──────── DATASET EXCERPT

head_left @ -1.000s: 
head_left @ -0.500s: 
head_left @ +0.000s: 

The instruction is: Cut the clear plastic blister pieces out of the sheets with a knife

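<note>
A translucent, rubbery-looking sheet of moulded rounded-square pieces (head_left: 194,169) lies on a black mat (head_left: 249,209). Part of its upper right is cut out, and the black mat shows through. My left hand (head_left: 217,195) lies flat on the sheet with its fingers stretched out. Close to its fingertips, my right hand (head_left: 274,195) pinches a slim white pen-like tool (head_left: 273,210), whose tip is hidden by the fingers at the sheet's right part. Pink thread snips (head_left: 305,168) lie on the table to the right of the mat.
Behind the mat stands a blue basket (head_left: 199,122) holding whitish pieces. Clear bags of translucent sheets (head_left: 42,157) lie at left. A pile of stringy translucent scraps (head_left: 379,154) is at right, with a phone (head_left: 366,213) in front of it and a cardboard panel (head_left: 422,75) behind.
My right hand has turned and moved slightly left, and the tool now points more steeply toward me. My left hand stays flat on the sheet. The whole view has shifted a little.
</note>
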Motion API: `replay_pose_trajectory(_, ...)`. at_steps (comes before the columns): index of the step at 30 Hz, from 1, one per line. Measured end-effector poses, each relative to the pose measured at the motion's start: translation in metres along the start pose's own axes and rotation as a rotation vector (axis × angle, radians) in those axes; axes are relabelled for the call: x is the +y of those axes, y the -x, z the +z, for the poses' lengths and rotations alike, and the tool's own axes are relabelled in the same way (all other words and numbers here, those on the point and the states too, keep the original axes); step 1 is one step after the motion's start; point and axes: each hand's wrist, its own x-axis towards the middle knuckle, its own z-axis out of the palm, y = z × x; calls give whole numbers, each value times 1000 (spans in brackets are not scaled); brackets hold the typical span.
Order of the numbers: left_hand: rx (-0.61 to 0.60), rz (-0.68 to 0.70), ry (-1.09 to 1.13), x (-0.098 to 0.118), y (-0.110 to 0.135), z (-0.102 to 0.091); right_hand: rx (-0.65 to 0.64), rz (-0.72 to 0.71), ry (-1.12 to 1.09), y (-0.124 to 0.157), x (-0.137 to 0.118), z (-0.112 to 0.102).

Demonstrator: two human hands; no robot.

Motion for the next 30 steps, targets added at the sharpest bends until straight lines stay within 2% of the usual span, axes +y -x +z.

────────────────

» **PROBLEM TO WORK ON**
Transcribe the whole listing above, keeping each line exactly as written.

» **ANSWER SECTION**
head_left @ -1.000s: 
head_left @ -0.500s: 
head_left @ +0.000s: 

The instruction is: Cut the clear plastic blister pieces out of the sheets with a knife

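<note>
A translucent, rubbery-looking sheet of moulded rounded-square pieces (head_left: 194,169) lies on a black mat (head_left: 249,209). Part of its upper right is cut out, and the black mat shows through. My left hand (head_left: 217,195) lies flat on the sheet with its fingers stretched out. Close to its fingertips, my right hand (head_left: 274,195) pinches a slim white pen-like tool (head_left: 273,210), whose tip is hidden by the fingers at the sheet's right part. Pink thread snips (head_left: 305,168) lie on the table to the right of the mat.
Behind the mat stands a blue basket (head_left: 199,122) holding whitish pieces. Clear bags of translucent sheets (head_left: 42,157) lie at left. A pile of stringy translucent scraps (head_left: 379,154) is at right, with a phone (head_left: 366,213) in front of it and a cardboard panel (head_left: 422,75) behind.
My right hand has turned and moved slightly left, and the tool now points more steeply toward me. My left hand stays flat on the sheet. The whole view has shifted a little.
</note>
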Motion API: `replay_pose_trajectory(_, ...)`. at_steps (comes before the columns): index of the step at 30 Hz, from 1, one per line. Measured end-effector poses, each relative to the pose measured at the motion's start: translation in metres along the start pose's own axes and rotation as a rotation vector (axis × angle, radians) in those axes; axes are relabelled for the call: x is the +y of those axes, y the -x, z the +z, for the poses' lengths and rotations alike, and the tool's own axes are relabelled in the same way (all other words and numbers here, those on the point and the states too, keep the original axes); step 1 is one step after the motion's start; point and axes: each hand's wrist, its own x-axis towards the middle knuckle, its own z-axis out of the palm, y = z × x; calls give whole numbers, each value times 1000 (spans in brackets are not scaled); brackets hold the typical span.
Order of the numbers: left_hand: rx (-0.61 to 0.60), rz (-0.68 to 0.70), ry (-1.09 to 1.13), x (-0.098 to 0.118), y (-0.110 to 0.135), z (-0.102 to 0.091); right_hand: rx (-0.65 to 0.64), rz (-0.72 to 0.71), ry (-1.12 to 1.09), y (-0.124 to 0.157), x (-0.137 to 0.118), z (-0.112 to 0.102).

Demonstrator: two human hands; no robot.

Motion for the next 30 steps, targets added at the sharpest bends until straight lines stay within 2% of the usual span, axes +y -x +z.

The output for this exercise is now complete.